Дни сонно перетекали из настоящего в прошлое, но вот однажды утром миссис Доггер поднялась с постели в положенное время, пытаясь, видимо, вернуться к привычному распорядку, немного посовещалась с Ларкомом на темы, касающиеся дома и сада, и сколько-то времени провела в кухне, где наконец взялась за приготовление мужниного чая. Миссис Симпкинс отлично видела, что список ингредиентов для этого чая изрядно подрос и теперь выходит далеко за пределы простого сочетания трав, листьев и специй, что вплоть до сегодняшнего дня служили основой для напитка: пресловутый список пополнился целым набором необычных субстанций. Часть их хозяйка поручила Ларкому принести из аптеки мистера Бинкса, а некие корешки и цветы были позаимствованы из обширного сада Проспект-Коттеджа; и ничего из этого миссис Симпкинс (что пыталась не совать нос в чужие дела, хотя в маленькой кухоньке это не так-то просто) не опознала как ингредиенты какой бы то ни было известной ей разновидности чая. Трудясь над составом, миссис Доггер красноречиво уверяла слугу и управляющего, а также и кухарку, что добавочные приправы несказанно улучшат качество напитка. Это откровение явилось ей во сне; по крайней мере так она утверждала. Миссис Симпкинс, особа от природы вороватая, позволила себе усомниться в истинности заявления, однако ж перечить хозяйке не смела ни в этом, ни в любом другом вопросе, равно как и Ларком.

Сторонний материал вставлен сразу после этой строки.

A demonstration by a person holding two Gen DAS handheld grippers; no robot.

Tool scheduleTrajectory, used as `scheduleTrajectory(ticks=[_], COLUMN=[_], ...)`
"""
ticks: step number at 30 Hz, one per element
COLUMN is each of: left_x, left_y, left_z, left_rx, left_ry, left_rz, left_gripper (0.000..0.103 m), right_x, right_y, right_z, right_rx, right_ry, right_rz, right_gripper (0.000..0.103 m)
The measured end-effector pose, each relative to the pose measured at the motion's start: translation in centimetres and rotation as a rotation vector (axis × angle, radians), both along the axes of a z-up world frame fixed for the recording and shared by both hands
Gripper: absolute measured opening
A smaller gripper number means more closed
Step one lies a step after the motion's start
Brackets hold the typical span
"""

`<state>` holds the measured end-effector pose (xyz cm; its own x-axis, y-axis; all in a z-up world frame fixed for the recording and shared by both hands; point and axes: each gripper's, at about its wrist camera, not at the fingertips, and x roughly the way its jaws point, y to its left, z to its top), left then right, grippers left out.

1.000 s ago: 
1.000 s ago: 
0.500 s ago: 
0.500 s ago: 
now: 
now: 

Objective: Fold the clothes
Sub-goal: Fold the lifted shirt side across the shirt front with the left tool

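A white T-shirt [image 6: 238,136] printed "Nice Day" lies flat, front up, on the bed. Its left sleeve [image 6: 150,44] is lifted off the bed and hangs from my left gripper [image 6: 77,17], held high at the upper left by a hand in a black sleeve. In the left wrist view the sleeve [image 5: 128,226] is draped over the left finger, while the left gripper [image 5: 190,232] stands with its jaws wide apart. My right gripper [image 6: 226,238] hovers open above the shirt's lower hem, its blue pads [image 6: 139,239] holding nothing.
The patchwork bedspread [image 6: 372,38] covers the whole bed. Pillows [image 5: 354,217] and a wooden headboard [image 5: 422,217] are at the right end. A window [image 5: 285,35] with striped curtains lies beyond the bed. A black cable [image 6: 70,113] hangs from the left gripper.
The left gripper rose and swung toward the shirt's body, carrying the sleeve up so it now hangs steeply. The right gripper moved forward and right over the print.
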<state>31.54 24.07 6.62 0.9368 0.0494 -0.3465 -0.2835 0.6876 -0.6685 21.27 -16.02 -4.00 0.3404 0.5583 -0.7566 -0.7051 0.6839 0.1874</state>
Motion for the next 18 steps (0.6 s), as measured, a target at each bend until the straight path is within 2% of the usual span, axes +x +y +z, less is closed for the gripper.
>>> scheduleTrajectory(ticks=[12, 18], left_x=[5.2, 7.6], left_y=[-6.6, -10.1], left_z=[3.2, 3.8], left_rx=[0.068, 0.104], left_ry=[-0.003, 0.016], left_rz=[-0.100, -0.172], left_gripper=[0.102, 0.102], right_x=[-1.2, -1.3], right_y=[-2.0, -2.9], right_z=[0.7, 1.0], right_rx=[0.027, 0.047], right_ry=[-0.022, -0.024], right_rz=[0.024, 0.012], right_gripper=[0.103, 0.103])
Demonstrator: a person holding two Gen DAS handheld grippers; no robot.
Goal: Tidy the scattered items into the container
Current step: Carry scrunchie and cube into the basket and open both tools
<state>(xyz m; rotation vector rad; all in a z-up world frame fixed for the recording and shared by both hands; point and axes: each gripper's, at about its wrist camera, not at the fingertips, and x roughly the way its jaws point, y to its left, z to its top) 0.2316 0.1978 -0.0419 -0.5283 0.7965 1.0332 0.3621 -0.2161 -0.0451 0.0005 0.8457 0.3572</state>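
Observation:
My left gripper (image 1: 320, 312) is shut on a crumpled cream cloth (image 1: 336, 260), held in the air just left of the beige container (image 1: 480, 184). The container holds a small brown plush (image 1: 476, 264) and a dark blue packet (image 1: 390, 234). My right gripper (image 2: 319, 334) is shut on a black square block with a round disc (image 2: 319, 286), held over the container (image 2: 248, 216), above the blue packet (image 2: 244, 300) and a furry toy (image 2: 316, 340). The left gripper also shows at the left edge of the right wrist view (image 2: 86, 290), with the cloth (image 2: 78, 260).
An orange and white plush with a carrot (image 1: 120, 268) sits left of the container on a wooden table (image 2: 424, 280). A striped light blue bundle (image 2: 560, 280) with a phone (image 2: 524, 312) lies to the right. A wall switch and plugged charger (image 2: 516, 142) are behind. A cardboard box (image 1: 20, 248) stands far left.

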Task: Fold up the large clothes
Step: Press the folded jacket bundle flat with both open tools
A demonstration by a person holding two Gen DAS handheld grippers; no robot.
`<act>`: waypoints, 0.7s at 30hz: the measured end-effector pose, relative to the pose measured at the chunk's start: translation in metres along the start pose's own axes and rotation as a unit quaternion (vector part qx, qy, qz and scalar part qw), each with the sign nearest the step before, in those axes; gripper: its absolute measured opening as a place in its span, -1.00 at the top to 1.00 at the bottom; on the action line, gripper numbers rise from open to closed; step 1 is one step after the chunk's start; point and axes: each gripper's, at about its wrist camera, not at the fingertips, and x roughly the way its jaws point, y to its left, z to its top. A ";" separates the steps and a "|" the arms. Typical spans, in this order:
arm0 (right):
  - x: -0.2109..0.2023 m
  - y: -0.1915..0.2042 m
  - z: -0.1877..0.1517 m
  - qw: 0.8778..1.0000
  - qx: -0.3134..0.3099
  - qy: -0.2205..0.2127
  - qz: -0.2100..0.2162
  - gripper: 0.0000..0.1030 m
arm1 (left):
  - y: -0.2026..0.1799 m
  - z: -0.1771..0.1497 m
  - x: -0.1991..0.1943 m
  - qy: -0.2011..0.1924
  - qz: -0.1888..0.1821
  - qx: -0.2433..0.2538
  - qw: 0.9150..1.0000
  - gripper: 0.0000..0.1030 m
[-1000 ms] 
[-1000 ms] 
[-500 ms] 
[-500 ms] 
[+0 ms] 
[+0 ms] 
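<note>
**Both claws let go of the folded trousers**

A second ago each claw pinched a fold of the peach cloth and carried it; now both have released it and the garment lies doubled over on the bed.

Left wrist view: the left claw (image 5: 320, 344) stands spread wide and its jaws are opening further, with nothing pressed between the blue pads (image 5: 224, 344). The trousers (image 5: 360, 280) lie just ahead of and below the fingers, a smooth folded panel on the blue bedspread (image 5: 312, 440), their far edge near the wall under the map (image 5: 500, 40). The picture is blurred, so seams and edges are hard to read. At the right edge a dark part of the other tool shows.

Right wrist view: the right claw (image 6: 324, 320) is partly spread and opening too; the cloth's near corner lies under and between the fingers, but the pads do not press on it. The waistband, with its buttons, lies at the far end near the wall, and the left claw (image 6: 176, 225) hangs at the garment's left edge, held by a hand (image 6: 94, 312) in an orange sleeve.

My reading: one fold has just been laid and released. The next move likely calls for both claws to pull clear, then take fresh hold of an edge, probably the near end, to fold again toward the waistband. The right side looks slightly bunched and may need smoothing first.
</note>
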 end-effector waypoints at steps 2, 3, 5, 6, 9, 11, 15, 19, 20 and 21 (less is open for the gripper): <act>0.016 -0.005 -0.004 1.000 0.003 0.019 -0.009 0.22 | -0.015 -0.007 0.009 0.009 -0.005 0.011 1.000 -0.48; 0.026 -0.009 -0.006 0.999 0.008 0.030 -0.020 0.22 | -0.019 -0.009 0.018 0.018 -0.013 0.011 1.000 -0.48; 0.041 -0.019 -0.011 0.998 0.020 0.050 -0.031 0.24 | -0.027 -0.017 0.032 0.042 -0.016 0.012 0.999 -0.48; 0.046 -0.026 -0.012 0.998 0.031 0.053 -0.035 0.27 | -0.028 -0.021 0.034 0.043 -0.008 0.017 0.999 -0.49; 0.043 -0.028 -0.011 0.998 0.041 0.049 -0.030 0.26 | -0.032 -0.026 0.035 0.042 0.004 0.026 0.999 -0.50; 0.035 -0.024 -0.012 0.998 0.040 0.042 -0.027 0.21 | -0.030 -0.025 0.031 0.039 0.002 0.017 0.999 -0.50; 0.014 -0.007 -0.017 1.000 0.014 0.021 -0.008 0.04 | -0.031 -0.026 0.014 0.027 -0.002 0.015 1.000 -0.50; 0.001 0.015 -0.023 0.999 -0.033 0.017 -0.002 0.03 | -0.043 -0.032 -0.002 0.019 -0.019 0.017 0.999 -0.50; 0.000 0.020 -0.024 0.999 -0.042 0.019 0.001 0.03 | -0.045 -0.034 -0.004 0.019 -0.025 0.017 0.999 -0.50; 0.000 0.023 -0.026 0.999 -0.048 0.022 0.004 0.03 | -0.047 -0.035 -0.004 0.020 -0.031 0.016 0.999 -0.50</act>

Позже, во второй половине дня, миссис Доггер, сославшись на усталость, возвратилась в спальню, забрав с собою свежезаваренный чай и приборы. Надобно отметить, что, оставшись одна, сама она к настою даже не притронулась, но отставила чайник в сторону и, уютно устроившись на кровати с пологом на четырех столбиках и подложив под спину несколько подушек, стала ждать, любуясь в створное окно чудесным видом на озеро и лес.
Очень скоро — ибо и впрямь настало время вечернего чая — в дверь громко постучали, Ларком объявил о прибытии мистера Доггера, и помянутый джентльмен вошел в комнату.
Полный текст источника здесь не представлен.